:: MATERIAL FOR THIS EXERCISE ::

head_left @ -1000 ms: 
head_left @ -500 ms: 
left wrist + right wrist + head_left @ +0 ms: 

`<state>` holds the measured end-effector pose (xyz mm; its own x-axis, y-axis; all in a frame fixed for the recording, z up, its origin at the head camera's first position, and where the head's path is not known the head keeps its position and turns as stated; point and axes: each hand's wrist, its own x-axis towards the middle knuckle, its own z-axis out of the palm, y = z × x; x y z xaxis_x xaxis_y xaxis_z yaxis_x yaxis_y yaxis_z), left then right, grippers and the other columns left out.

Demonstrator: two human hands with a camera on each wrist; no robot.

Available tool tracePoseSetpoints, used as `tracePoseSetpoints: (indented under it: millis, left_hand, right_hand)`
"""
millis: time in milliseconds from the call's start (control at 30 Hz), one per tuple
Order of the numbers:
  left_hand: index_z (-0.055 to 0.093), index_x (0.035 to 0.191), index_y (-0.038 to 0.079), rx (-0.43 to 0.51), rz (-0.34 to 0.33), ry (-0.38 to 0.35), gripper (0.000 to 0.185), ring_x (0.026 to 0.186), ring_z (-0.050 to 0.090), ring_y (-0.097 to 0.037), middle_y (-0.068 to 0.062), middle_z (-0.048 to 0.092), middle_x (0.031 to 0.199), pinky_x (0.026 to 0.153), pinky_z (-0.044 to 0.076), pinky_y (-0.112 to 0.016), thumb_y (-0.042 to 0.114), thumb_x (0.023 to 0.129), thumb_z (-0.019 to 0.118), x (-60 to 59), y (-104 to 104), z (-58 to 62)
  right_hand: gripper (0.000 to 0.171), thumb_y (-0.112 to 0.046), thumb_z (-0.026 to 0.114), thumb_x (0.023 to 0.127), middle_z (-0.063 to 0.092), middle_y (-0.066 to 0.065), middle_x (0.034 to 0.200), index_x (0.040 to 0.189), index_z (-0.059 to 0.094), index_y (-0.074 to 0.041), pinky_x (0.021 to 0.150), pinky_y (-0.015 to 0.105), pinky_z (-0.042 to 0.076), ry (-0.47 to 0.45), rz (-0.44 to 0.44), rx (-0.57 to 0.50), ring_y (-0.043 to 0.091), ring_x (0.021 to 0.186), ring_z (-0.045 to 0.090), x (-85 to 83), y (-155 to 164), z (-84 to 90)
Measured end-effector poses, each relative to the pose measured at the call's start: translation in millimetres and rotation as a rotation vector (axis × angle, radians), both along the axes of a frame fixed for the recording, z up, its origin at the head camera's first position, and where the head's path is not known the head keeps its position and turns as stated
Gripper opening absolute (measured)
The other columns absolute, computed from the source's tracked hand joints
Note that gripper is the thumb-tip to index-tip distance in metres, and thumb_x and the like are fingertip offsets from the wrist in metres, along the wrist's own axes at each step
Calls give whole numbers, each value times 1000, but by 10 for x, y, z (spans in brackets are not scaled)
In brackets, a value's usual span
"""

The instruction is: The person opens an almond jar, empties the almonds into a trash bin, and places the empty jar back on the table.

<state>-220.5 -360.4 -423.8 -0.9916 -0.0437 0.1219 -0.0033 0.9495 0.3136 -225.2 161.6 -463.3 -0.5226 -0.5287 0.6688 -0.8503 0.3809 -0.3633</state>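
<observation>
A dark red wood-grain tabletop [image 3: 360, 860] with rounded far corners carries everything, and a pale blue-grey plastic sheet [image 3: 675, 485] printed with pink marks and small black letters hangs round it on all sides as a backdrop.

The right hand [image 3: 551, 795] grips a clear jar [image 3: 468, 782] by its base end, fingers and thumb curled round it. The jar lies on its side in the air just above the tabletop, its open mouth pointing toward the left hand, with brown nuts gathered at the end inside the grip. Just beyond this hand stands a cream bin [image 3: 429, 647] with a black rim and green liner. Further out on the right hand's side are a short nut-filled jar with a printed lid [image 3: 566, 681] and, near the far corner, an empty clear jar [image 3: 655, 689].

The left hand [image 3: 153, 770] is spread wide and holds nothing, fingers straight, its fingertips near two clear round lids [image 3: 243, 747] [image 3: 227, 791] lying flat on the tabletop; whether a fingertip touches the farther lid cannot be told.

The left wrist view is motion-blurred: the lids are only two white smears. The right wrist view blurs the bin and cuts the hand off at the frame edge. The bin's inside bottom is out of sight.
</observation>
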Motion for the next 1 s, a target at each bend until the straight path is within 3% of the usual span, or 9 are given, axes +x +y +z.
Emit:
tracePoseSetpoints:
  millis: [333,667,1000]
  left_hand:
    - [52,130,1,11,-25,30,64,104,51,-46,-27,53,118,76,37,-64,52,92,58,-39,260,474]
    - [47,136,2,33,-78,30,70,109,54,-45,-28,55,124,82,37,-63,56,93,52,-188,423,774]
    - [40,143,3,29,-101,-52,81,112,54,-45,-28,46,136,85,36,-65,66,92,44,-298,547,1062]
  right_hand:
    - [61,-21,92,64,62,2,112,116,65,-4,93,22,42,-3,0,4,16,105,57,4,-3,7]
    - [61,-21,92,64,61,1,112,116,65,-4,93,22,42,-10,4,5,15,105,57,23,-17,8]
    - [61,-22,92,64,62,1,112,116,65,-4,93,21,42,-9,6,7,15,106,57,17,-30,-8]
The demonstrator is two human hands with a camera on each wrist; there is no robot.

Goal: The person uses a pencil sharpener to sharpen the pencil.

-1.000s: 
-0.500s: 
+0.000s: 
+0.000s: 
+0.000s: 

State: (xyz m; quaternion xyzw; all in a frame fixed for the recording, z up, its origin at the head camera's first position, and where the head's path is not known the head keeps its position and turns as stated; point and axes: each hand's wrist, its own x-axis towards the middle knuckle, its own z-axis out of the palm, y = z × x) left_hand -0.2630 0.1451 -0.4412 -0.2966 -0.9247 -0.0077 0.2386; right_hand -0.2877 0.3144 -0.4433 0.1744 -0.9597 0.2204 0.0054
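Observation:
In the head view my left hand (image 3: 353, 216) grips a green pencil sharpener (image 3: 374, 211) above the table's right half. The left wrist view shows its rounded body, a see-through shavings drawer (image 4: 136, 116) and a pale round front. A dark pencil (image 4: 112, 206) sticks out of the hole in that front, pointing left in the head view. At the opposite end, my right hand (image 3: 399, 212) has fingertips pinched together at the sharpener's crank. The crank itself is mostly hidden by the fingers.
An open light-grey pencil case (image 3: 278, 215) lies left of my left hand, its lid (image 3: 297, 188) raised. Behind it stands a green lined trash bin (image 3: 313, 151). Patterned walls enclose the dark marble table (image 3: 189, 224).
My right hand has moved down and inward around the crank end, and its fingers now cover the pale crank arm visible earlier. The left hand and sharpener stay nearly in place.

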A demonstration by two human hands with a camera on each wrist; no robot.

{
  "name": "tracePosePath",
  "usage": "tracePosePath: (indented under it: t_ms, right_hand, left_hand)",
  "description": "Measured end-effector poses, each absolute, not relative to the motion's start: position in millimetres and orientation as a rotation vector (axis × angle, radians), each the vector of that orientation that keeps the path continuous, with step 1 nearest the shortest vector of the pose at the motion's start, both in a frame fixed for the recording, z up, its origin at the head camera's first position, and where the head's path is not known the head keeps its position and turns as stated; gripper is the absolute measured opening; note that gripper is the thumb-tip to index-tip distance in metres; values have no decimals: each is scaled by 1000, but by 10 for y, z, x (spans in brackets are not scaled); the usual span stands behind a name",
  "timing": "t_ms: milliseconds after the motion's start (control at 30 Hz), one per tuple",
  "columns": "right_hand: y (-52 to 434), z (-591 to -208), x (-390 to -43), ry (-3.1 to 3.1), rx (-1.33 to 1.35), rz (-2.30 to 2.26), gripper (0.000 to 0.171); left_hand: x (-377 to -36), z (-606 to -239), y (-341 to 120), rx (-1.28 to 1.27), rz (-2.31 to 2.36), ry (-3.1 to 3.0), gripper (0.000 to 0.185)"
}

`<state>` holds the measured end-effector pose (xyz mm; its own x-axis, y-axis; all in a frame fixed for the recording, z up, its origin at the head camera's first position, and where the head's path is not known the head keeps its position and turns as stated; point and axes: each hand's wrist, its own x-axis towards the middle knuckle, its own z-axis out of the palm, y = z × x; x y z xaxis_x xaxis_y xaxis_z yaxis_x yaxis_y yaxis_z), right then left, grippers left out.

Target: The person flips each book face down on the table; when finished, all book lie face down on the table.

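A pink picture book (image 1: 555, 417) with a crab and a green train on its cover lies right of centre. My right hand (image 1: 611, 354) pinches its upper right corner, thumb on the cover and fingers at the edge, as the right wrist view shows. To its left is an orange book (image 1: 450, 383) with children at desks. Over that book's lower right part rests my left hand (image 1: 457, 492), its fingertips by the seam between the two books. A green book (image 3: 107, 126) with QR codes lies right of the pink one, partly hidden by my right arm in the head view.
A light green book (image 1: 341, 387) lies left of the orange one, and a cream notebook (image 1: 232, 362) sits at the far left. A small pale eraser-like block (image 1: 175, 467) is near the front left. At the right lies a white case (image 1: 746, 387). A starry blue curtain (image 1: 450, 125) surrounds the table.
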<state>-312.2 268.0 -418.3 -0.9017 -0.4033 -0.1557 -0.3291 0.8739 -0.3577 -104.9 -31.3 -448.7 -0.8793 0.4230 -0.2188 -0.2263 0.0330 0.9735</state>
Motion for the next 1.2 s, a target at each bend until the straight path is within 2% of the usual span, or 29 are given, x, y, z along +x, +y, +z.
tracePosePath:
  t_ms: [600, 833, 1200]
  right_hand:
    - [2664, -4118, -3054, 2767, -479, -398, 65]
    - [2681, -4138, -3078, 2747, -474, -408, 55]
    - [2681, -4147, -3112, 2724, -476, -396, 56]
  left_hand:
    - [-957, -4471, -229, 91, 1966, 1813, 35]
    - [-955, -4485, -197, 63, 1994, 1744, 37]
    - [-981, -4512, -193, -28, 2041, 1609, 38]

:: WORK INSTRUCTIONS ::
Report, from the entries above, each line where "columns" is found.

:: RESPONSE ::
`<state>` holds the measured end-effector pose (xyz mm; its own x-axis, y-axis; all in a frame fixed for the recording, z up, its origin at the head camera's first position, and where the head's path is not known the head keeps its position and turns as stated; point and axes: each hand's wrist, its own x-axis towards the middle knuckle, its own z-axis out of the palm, y = z × x; x y z xaxis_x xaxis_y xaxis_z yaxis_x yaxis_y yaxis_z), left then right, grippers and the other columns left out.
The other columns absolute, computed from the source's tracked hand joints
  "columns": "right_hand: y (-52 to 434), z (-591 to -208), x (-390 to -43), ry (-3.1 to 3.1), rx (-1.33 to 1.35), rz (-2.30 to 2.26), gripper (0.000 to 0.171); left_hand: x (-377 to -36), z (-606 to -239), y (-341 to 120), rx (-1.28 to 1.27), rz (-2.31 to 2.36), ry (-3.1 to 3.0), gripper (0.000 to 0.185)"

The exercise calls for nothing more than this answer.